The potential applications of Optuna extend beyond housing data to a wide range of urban challenges. Its efficiency and scalability can support the development of cost-effective, data-driven approaches to urban planning, governance, and resource allocation. At the same time, its limitations should not be overlooked. Optuna’s performance is influenced by model complexity, dataset characteristics, and search space configuration. In certain cases, alternative frameworks such as HyperOpt, BayesOpt, or Ray Tune may prove equally effective or even superior. Users must also be mindful that Optuna’s default pruning strategies and parameter settings are not universally optimal, requiring careful adjustment to specific tasks.
This study has two limitations that should also be acknowledged. First, the analysis relies on a single housing estate dataset. While this dataset provides a concrete and well-defined context, its use inevitably restricts the external validity of the findings. Here, the housing market data serves primarily as a case study to demonstrate and compare the performance of different hyperparameter optimization strategies: Random Search, Grid Search, and Optuna.

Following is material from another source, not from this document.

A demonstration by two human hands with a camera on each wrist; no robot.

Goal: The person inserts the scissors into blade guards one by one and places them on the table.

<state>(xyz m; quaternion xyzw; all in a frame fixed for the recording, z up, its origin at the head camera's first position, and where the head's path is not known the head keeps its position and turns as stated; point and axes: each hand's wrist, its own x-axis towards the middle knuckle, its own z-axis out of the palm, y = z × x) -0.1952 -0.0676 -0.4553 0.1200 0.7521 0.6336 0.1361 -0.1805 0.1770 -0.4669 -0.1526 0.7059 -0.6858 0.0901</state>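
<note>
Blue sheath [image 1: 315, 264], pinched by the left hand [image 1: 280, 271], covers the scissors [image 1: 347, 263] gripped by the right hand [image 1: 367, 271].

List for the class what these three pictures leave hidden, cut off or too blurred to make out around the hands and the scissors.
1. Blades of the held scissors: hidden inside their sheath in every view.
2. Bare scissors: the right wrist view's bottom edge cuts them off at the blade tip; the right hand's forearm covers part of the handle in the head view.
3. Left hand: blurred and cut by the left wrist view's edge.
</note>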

Its purpose is not to develop a universally generalizable housing price prediction model. Consequently, the empirical results should be interpreted as illustrative of methodological differences rather than definitive for all housing markets. Nevertheless, the comparative insights are transferable to a wide range of urban data science problems where predictive modeling and hyperparameter tuning are central. Second, the computational efficiency results are dependent on the specific experimental environment, including hardware and software configurations. Different platforms may yield different runtimes, although relative comparisons across optimization methods are expected to remain informative.
Future research should build upon this study by conducting comparative evaluations of Optuna and other state-of-the-art frameworks, including HyperOpt, BayesOpt, and Ray Tune, across multiple algorithms, datasets, and tasks. Investigations into hybrid approaches that integrate the strengths of different optimizers also hold promise for improving robustness and adaptability. In addition, further work should examine the interpretability, reproducibility, and usability of these tools in applied urban sciences. By addressing these avenues, future studies can provide deeper guidance on selecting and deploying hyperparameter optimization strategies to strengthen both methodological foundations and real-world impact in urban analytics.